Building the word tree (Trie)
Talking about tries is a whole blog on its own. This video explains it best Prefix Tree but here is how the final Trie looks like
// A node in the trie for each letter
class TrieNode {
children: Map<string, TrieNode>
endOfWord: boolean
isWinning: boolean
constructor() {
this.children = new Map()
this.endOfWord = false // indicates if the node is a complete word
this.isWinning = false // indicates if the node is a winning node
}
}
// The complete Trie
class Trie {
root: TrieNode
constructor() {
this.root = new TrieNode()
}
// Insert a word into the trie
insert(word: string){
let curr = this.root
const lowerWord = word.toLowerCase()
for(let char of lowerWord){
if(!curr.children.has(char)) {
curr.children.set(char, new TrieNode())
}
curr = curr.children.get(char)!
}
if (!curr.endOfWord) {
curr.endOfWord = true
}
}
// Insert many words into the trie
insertAll(words: string[]) {
for (const word of words) {
this.insert(word)
}
}
/**
* Recursively computes and caches whether each node is a winning or losing state.
* In Ghost:
* - Node with endOfWord = TRUE is a LOSS for the player who formed it, thus a WIN for the player currently at this node.
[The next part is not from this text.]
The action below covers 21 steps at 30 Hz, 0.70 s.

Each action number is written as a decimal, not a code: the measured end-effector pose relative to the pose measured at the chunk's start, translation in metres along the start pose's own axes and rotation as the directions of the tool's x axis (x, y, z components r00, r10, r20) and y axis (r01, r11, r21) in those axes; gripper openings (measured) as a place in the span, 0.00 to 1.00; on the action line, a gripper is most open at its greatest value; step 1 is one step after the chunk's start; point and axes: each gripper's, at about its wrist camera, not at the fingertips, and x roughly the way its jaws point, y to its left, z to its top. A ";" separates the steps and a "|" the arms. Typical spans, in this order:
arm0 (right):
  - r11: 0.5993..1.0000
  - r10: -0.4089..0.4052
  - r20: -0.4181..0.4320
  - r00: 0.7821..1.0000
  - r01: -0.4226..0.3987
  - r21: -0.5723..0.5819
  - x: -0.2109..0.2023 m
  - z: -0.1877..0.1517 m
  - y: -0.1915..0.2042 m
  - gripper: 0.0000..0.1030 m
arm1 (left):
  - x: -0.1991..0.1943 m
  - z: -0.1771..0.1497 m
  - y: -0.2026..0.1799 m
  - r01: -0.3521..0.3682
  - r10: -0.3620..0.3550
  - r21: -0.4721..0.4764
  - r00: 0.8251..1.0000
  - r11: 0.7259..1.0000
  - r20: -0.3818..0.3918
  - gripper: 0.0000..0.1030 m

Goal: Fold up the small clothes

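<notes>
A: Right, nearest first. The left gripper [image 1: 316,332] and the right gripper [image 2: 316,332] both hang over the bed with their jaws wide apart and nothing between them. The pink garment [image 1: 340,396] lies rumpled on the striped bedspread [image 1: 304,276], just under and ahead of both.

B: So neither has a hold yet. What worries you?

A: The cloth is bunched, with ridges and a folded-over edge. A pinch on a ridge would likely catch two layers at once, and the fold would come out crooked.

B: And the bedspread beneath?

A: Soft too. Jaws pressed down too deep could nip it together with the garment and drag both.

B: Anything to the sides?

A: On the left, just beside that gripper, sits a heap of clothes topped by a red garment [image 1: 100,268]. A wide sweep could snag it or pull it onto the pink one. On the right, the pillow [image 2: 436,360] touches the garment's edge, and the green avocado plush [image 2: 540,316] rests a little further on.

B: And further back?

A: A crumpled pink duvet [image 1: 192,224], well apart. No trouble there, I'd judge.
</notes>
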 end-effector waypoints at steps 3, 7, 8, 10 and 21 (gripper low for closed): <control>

* - A node is a WIN for the current player if ANY child is a LOSS for the next player.
* - A node is a LOSS for the current player if ALL children are WINS for the next player.
*/
computeWinningStates(node: TrieNode = this.root): boolean {
// If the game ended here (previous player completed a word), the current player wins!
if (node.endOfWord) {
node.isWinning = true
return true
}
let canForceWin = false
// Evaluate all valid subsequent moves (children)
for (const child of node.children.values()) {
const childIsWinningForNextPlayer = this.computeWinningStates(child)
// If we can make a move that puts the next player in a losing state,
// then our current state is a winning state!
if (!childIsWinningForNextPlayer) {
canForceWin = true
}
}
node.isWinning = canForceWin
return canForceWin
}
// word call
search(word: string){
let curr = this.root
const lowerWord = word.toLowerCase()
for(let char of lowerWord){
if(!curr.children.has(char))
return false
curr = curr.children.get(char)!
}
return curr.endOfWord
}
// bluff call
startsWith(prefix: string){
let curr = this.root
const lowerPrefix = prefix.toLowerCase()
for(let char of lowerPrefix){
if(!curr.children.has(char))
return false
curr = curr.children.get(char)!
}
return true
}
}
From here, everything else is just ReactJS and TailwindCSS to hook the Trie to a UI. Find the full code on my GitHub repo..still tweaking it though! Play against the bot here
Conclusion
My first instinct (greedy approach) felt intuitive but broke down the moment I tried to account for an opponent who doesn't cooperate. Minimax forced me to think differently: instead of optimising for right now, you optimise for every possible future, which is a mindset shift that applies well in most games (tictactoe, chess, etc)
The "almost never loses" part of the title is shakey though. The bot plays perfectly given the words it knows — but if you steer the game toward an obscure word outside its dictionary, you might just catch it off guard. That's the fun of it.
If you want to poke around the implementation, the full code is on GitHub and you can play against the bot live at triebot.faddal.dev. Go beat it if you can!